Soon I am satiated and ready to learn about the salmon. We gather in the company offices and Dave tells of the evolution of the standards used by Whole Foods, criteria he said were so stringent that salmon producers throughout the world either rejected compliance as too difficult or adopted them, thereby bifurcating the industry. It is clear from Dave that the fish farm at Kvarøy is considered a flagship operation as a Whole Foods supplier. Alf then proudly covers the history and philosophy of Kvarøy Fiskeoppdrett. He informs us that “Three familial generations over almost forty years have refined their approach to where they produce 1,700,000 salmon each year.” And that this is accomplished using no chemicals and in an eco-friendly way, something not true for many salmon farms elsewhere in Norway and in other parts of the world where raising the fish in open net pens remains controversial and has been shown to cause considerable environmental harm.

The science of feeding

The meeting ends; it’s time to go and actually see the salmon. We board a workboat and approach the chain of nets, the scale of which seems colossal. These are the grow-out facilities – a dozen circular pens, each 300-feet wide, 30- to 60-feet deep, and holding upwards of 120,000 fish.

When we arrive the salmon are being fed. This is no minor mission; the salmon appear to live to eat – the water boils with their excited, streaking bodies. A fine balance must be achieved in nourishing salmon: underfeeding slows their growth, yet, there is serious concern from overfeeding when using automated systems in which excess food commonly sinks and pollutes the sea floor. To avoid this, Kvarøy Fiskeoppdrett uses underwater cameras to watch the salmons’ behavior, halting feeding just as the fish become visibly satiated. This allows their operation to routinely pass the rigorous quarterly governmental dive inspections as to the ecological health of the bottoms under the nets.

A hungry but frustrated eagle circles overhead, eyeing the myriad silvery forms in the pens as the net tenders scoop a few salmon into a trough for us to inspect. The fish are bright and healthy looking and, most notably, are free of sea lice, an external marine parasite that often flourishes where salmon are kept in high densities and that frequently weaken and even kill their hosts. Then the workers net and display the surprising reason why sea lice are few here. Unlike many operations elsewhere that use poisons to control sea lice, the Kvarøy facility employs a biological control – an odd little toad-like fish called the lumpsucker. Down-and-out cute in their frumpiness, lumpsuckers inhabit kelp that hangs off floating rings placed in the pens. Salmon swim near the kelp and soon learn that the harmless lumpsuckers will happily eat the sea lice off their flanks.

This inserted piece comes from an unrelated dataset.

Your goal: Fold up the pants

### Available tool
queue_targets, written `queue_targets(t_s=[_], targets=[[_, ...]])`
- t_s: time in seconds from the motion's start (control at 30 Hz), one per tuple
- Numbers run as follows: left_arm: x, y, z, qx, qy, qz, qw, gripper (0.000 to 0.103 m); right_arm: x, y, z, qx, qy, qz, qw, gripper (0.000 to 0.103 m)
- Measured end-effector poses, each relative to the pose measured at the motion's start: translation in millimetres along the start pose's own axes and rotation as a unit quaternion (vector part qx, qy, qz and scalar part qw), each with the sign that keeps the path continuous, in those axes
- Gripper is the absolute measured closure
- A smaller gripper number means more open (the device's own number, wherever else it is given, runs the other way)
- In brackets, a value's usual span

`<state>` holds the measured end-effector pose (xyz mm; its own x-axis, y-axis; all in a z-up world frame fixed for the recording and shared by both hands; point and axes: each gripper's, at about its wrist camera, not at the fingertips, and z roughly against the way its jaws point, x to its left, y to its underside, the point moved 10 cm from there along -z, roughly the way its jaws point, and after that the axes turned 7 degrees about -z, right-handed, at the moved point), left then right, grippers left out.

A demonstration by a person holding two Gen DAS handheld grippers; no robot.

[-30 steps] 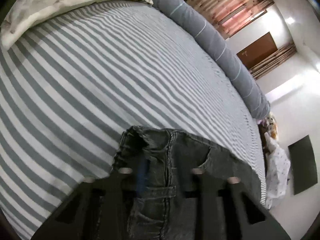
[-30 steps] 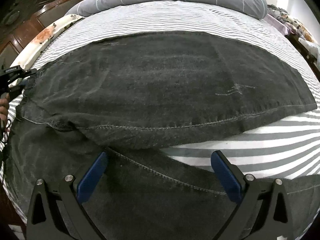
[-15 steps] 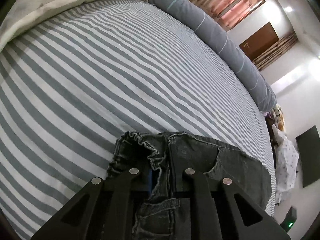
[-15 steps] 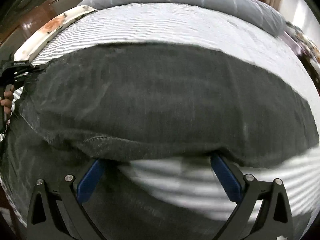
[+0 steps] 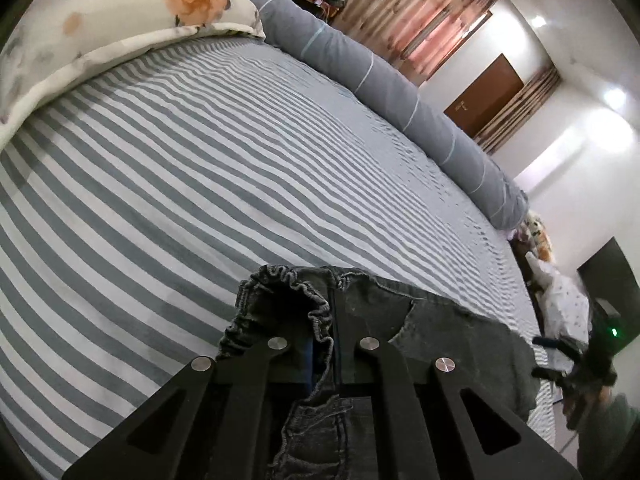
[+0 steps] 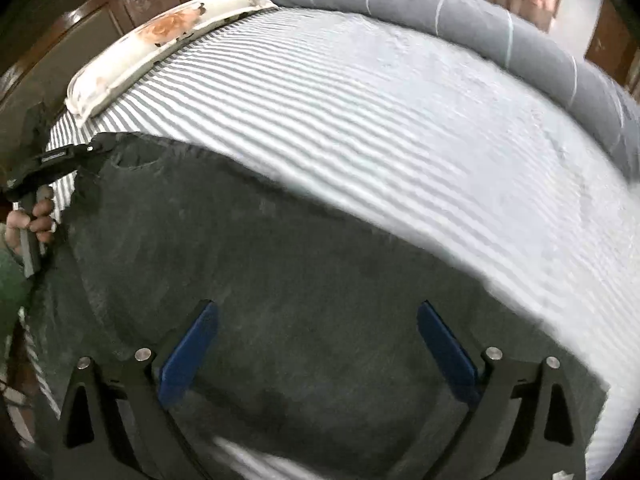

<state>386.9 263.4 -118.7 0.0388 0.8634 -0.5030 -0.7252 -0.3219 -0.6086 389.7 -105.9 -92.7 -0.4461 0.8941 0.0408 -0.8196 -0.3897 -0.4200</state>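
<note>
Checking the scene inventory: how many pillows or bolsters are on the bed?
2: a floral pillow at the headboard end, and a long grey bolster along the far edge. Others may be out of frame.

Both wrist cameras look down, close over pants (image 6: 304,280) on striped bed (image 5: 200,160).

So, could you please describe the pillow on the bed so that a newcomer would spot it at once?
Start from the bed with the grey-and-white striped sheet. At its head end, beside the long grey bolster, lies the pillow. It alone is cream with orange flowers, while its neighbours are grey or striped.
</note>
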Motion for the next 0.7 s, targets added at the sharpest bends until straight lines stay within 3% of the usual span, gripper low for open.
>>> queue_targets(t_s=[0.07,0.13,0.17,0.4,0.7], targets=[[1,-1,4,-0.009,0.009,0.006,0.9999,0.097,-10,-16,-10,0.006,0.008,0.021,1.000,0.007],[-1,-2,8,-0.018,0.019,0.011,0.9996,0.097,-22,-26,-23,0.019,0.013,0.040,0.999,0.022],[-1,-3,10,-0.023,0.021,0.011,0.9994,0.097,-23,-31,-29,0.025,0.013,0.050,0.998,0.024],[-11,-7,22,-0.052,0.011,-0.007,0.9986,0.097,-10,-48,-77,0.076,-0.039,0.141,0.986,0.045],[-19,-6,34,-0.077,0.008,-0.020,0.9968,0.097,-8,-48,-96,0.113,-0.108,0.158,0.975,0.067]])
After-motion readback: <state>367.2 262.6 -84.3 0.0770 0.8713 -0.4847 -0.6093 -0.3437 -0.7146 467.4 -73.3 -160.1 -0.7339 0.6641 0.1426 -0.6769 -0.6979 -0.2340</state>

Before long, the salmon are swimming among the kelp fronds as if passing through a car wash.

Fishing and a blind test

With a little downtime before dark we are offered a deep sea fishing trip, targeting cod and wolf fish. Over much of its broad range, and especially in New England and Canada, cod on the various offshore banks have been obscenely overfished. Here, in the wildly tortuous geology of Norway’s Inside Passage the deep sea is not miles, but only yards from shore. We motor a short distance from the island, I drop my lure one hundred feet to the bottom, and within ten seconds I am fast to a cod. And in little more than an hour we add saithe, haddock, a flounder, and a wolf fish to the catch.

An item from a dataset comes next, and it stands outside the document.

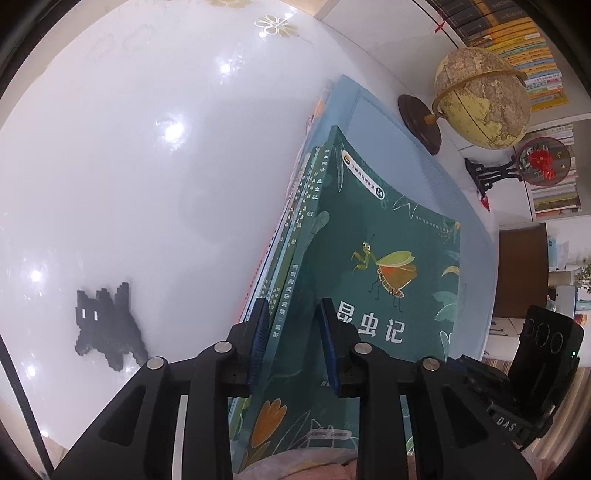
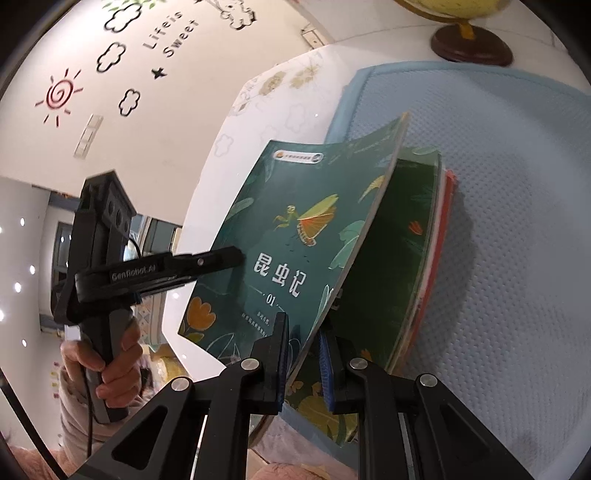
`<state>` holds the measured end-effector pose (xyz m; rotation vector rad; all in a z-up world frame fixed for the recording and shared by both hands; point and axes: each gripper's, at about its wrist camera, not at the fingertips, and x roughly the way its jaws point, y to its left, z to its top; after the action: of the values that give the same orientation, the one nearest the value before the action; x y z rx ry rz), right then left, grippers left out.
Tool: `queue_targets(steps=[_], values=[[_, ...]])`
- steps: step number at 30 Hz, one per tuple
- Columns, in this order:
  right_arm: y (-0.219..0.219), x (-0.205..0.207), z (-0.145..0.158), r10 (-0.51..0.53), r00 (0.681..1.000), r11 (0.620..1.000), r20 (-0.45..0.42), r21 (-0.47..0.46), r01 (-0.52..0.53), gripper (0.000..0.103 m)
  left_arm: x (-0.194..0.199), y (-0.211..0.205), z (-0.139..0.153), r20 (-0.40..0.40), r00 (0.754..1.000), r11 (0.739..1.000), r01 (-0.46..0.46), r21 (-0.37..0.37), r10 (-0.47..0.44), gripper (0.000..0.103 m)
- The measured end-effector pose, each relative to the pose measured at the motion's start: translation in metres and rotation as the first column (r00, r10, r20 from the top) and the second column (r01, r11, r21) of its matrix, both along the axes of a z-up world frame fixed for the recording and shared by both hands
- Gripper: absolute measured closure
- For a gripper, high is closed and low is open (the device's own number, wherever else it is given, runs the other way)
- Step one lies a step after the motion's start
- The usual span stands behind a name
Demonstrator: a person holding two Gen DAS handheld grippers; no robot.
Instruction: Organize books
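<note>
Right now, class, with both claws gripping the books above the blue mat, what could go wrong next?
1. The right claw pinches only the front book, whose cover already bows away from the stack; it may bend further or slip.
2. The left claw grips the spine side, so uneven lowering could fan the books across the blue mat.

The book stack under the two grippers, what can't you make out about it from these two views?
- Book stack, left wrist view: how many books; only thin spines show, their print too small.
- Lower books' covers, both views: hidden under the green top book.
- Top book's near edge, right wrist view: covered by the right gripper.
- Left gripper grip, left wrist view: contact unclear.
- Globe, right wrist view: cut off, blurred.
</note>
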<state>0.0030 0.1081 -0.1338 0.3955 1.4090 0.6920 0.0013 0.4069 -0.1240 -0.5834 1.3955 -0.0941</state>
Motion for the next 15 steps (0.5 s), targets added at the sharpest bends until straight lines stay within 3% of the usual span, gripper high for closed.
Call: queue_targets(steps=[7, 15], values=[[-0.005, 0.001, -0.004, -0.011, 1.0, 1.0, -0.021, -0.012, 0.011, 0.087, 0.002, -0.013, 0.0, -0.016, 0.999, 0.995, 0.042, 0.095, -0.041, 0.078], [0.0, 0.003, -0.012, -0.038, 0.999, 0.999, -0.039, -0.038, 0.037, 0.087, -0.001, -0.013, 0.001, -0.02, 0.999, 0.992, 0.049, 0.117, -0.047, 0.078]])
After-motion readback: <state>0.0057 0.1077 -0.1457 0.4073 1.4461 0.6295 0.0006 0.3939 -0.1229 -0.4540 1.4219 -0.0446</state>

At the restaurant, but before dinner, Alf announces a test he has prepared for us, a blind tasting of cooked squares of fresh and frozen salmon and cod – the challenge is to discriminate between the fresh and the frozen. Between the Kvarøy salmon crew and the Whole Foods group I am in the presence of some world class fish-as-food expertise.

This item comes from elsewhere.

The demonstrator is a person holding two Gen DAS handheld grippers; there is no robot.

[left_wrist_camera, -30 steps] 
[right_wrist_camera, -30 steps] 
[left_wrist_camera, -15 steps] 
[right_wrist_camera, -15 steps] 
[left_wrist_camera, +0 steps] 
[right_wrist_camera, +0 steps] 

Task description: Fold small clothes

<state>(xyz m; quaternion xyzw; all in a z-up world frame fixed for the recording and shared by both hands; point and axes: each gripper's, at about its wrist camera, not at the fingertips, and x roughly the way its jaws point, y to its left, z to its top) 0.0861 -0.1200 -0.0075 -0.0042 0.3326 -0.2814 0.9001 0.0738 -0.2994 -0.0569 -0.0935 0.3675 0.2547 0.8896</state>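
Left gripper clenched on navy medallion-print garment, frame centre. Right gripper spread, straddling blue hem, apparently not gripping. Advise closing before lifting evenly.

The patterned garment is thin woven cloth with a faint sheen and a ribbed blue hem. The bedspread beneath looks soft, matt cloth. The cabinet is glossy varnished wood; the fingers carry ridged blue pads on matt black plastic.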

Everyone slowly bites, chews, considers, chews some more, and writes their answers. I intuitively adopt a wine-based approach – taste whites before reds – trying the milky looking cod before the russet colored salmon. More importantly, I focus on texture, not taste; I presume that flash freezing should maintain a flavor’s essence but that it might rupture some of the fish’s cells, rendering it slightly more mushy. In fact, I find the taste indistinguishable between the paired morsels of the salmon and also of the cod but there is the merest difference in texture. My strategy works. Only Steven and I among the ten contestants get it right and I celebrate with one of Olea’s traditional aperitifs, a glass of clear aquavit, but one lit up by the bright orange shrimp soaking in it.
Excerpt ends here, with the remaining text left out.